Барн оказался прав. Мы едва успели поесть, когда за ним пришли… и я вновь оказался один в камере. Ради интереса осторожно проследил потоком внимания за шествующим по коридорам новым знакомцем, «посмотрел», как он здоровается с «освободившими» его людьми, и… вернувшись сознанием обратно в камеру, бездумно уставился на противоположную стену.
Время тянулось каплей меда по стеклу, и от скуки спасала лишь медитация, из которой меня безжалостно выдернули перед самым обедом. От пощечины я успел уклониться, а вот от удара дубинкой по плечу не сумел.
– Встать. Лицом к стене. Руки за спину. – Отпрянувший от меня конвоир застыл у двери, настороженно следя за тем, как я поднимаюсь с пола. Щелкнули наручники, и меня вновь погнали уже знакомым маршрутом. Опять эта тягомотина?!

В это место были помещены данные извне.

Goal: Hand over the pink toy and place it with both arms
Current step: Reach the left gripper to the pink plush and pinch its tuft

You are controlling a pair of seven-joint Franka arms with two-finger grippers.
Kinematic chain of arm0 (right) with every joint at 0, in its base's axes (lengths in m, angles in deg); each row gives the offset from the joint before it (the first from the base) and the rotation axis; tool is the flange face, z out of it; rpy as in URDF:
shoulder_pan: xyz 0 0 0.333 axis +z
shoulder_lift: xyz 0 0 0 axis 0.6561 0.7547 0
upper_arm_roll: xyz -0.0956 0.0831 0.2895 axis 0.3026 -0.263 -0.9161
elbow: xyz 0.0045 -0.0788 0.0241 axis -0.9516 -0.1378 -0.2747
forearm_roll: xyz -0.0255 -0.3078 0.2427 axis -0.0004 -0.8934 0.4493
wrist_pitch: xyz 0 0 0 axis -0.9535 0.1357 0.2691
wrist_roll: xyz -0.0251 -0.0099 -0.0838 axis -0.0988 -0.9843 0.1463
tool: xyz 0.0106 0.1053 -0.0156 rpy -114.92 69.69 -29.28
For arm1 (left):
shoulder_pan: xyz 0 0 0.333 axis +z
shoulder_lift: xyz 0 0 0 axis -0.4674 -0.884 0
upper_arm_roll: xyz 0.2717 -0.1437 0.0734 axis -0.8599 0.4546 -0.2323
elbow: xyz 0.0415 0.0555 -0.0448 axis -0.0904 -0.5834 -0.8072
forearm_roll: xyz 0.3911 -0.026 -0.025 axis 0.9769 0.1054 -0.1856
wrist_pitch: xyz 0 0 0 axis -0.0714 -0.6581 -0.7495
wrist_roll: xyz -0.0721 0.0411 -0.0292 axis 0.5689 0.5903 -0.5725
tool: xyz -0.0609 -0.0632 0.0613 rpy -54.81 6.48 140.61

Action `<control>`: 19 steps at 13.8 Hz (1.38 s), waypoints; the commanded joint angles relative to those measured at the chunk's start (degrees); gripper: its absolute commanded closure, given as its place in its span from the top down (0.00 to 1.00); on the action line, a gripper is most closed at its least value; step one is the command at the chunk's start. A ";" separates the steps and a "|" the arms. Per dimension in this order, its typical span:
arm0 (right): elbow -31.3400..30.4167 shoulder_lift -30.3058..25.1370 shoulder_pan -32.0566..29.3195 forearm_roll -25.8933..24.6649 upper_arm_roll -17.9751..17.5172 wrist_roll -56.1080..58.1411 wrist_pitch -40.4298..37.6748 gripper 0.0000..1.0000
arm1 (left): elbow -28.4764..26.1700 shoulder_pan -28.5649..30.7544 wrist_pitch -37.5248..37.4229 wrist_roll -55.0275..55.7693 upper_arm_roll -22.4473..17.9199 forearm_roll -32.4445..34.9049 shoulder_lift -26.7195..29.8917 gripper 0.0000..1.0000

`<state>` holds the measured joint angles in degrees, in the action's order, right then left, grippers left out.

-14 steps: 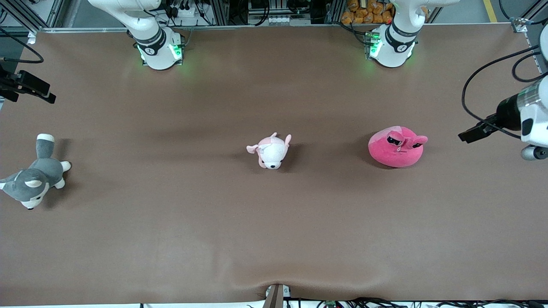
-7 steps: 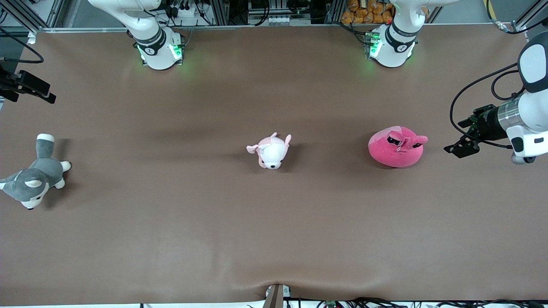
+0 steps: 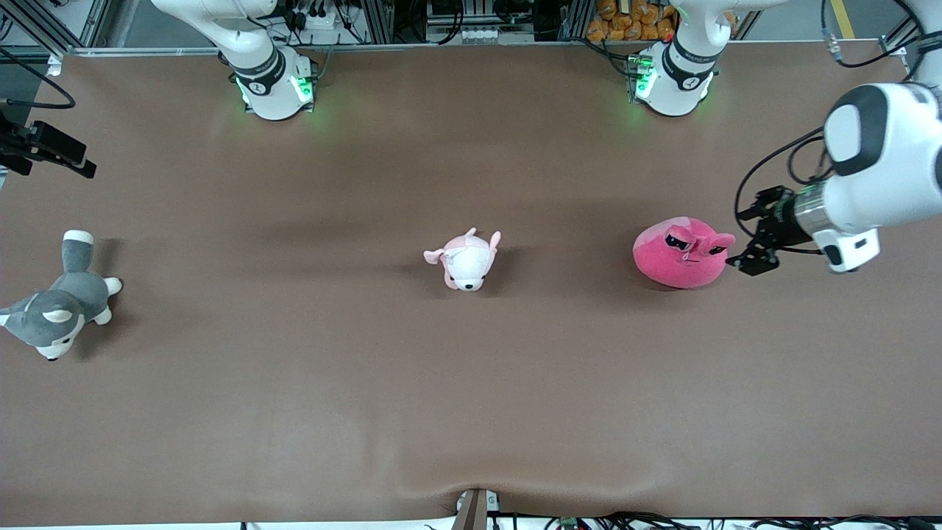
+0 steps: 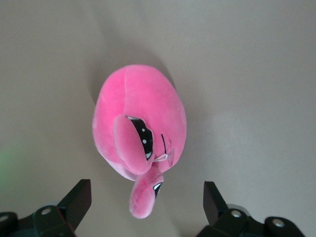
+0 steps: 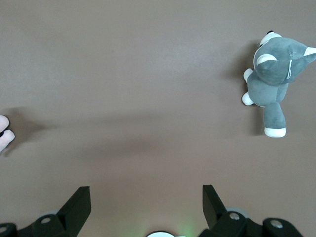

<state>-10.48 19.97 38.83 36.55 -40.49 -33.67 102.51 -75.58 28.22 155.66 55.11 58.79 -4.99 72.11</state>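
- The pink toy (image 3: 682,252), a large round hot-pink plush blob with dark half-lidded eyes and floppy ears, sits on the brown table cover (image 3: 471,383) toward the left arm's end, untouched by either arm, so I judge the task is at its very first step.
- My left gripper (image 3: 752,241) is just beside the toy, at its ear end, with its black fingers (image 4: 79,200) spread wide and holding nothing. In the left wrist view the toy lies ahead of and between the two fingertips, one ear (image 4: 143,197) drooping toward the gap.
- I read that wide spread as room kept for a bulky, soft body: the plush should squash under the pads, so a grip across its middle looks safer to me than pinching an ear.
- My right gripper (image 5: 145,207) waits over bare table toward its own end, fingers equally wide and empty; I take it to be parked clear until the handover.
- Ahead of its fingers lies the grey-and-white husky plush (image 5: 273,81), well apart, not part of this job.
- The small pale pink-and-white plush puppy (image 3: 465,261) lies mid-table between the arms, about where a handover might happen, so I would carry the toy above it.
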 commanded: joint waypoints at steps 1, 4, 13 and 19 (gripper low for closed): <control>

К моему удивлению, капитан-«дознаватель» не стал на этот раз подвешивать меня на карабине. Вместо этого он положил на стол свой зерком и, активировав прибор, пустил по громкой связи короткую запись.
– Ерофей, это Барн, – разнесся по комнате знакомый голос. – Бийских я не нашел, их зеркомы не отвечают. Но ты не отчаивайся, Ярослав, узнав, с кем я сидел в одной камере, замолвил за тебя слово перед дядюшкой, да и я просил помочь. Вытащим тебя в скором времени.

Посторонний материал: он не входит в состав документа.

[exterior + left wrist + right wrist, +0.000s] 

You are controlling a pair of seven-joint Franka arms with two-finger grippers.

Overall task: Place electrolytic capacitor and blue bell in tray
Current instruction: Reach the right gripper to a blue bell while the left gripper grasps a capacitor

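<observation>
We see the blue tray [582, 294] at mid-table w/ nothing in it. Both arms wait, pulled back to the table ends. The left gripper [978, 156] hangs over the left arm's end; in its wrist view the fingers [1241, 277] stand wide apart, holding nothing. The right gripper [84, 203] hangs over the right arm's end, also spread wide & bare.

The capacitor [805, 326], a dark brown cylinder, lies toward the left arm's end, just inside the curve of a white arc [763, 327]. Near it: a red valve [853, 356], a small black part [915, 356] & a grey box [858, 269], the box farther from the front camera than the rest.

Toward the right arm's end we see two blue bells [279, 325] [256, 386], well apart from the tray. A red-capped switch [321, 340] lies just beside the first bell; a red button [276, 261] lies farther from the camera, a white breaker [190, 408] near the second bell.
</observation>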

Крышка зеркома хлопнула, и офицер уставился на меня.
– На вашем месте, господин Хаба-аров… – мою фамилию капитан протянул, явно демонстрируя неверие, – я бы не надеялся на обещание уважаемого Ольгерда Свенельдича. Слово Ростопчиных, конечно, значит немало, но даже они не всесильны. Уведите.

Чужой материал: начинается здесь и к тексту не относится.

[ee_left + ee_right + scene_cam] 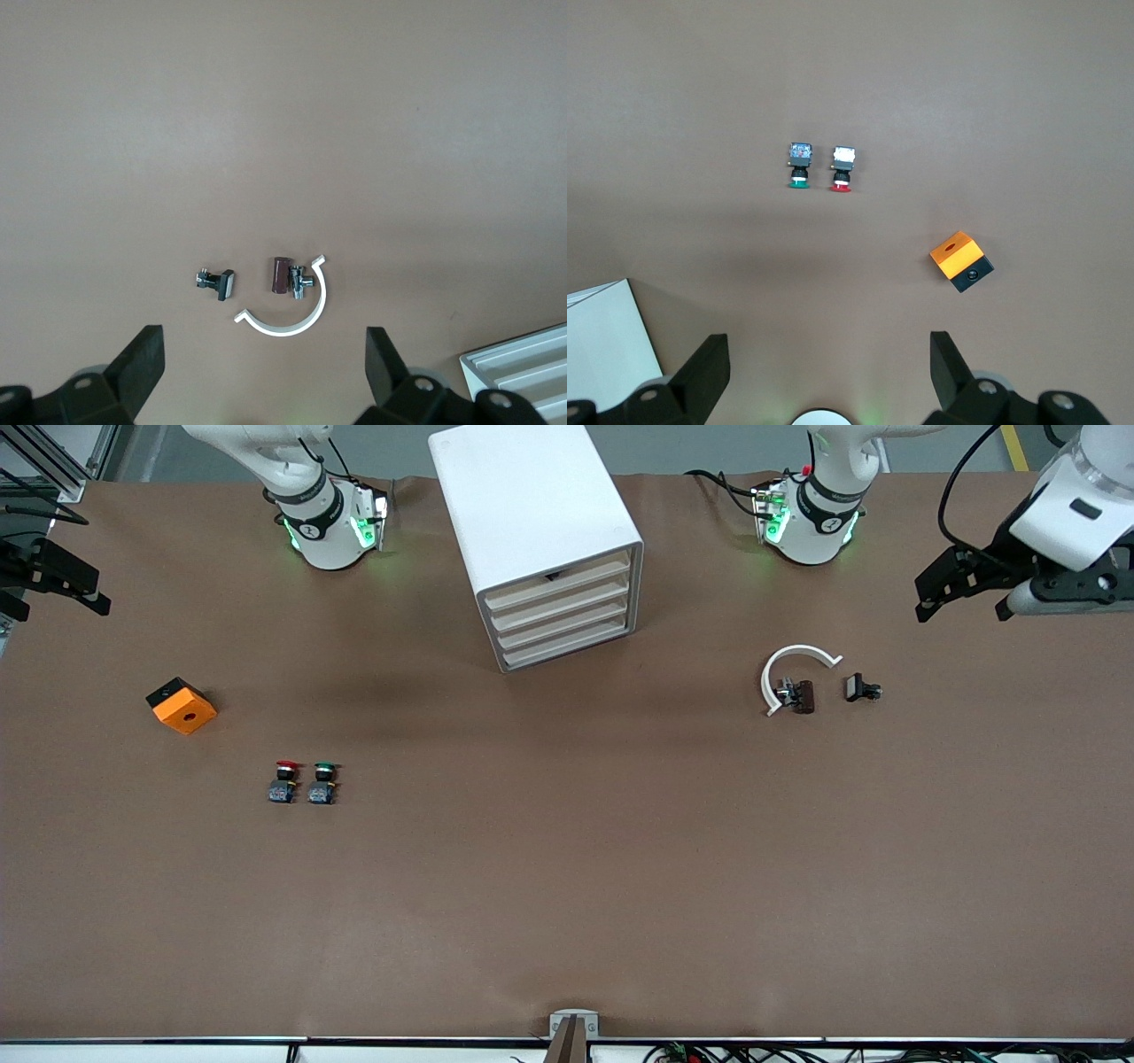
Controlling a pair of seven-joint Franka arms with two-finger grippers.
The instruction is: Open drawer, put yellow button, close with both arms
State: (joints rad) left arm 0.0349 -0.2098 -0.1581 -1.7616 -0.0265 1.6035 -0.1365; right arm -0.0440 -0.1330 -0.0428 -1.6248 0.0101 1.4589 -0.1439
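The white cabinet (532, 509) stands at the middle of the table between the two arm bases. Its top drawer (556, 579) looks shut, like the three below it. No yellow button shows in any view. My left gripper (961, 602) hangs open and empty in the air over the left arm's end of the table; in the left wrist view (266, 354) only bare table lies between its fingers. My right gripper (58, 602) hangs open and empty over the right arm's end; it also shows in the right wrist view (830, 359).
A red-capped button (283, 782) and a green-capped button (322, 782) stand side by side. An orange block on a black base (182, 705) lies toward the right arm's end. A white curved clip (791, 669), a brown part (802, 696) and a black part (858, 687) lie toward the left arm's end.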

Последнее было адресовано не мне, а конвоирам. И те поспешили исполнить приказ начальства, так что уже через несколько минут я вновь был в «своей» камере.
До вечера меня не трогали, и все это время я посвятил «прогулкам» по зданию в виде потоков внимания. Но на этот раз я не стал разбрасываться силами и делал все по уму. Зато к вечеру я досконально знал расположение почти всех помещений и… дислокацию личного состава в них. Системы наблюдения и контроля тоже не остались без моего внимания. В общем, к полуночи я был готов настолько, насколько это вообще возможно в моем положении.
А тут как раз и время очередного допроса подошло…
Оказавшись наедине с капитаном, я не стал терять время зря. Телекинез отшвырнул «дознавателя» на стену и основательно придавил его, не давая шевельнуть и пальцем. Еще одно усилие, и карабин раскрылся, позволяя снять с него цепочку наручников. Правда, для этого пришлось чуть подпрыгнуть… три раза. О возможном видеонаблюдении я не волновался, поскольку единственная камера в допросной была отключена, в чем я имел возможность не раз убедиться во время своих «прогулок» по зданию и подтвердить это наблюдение, уже находясь в допросной. Шестигранный ключ от наручников и оградника нашелся в кармане зло вращающего глазами капитана… а вот это нехорошо. Ночь на дворе, спать давно пора. Одно касание лба ладонью, в стиле деда Богдана, и мой «дознаватель» обмяк. А теперь короткая мародерка и… бегом отсюда.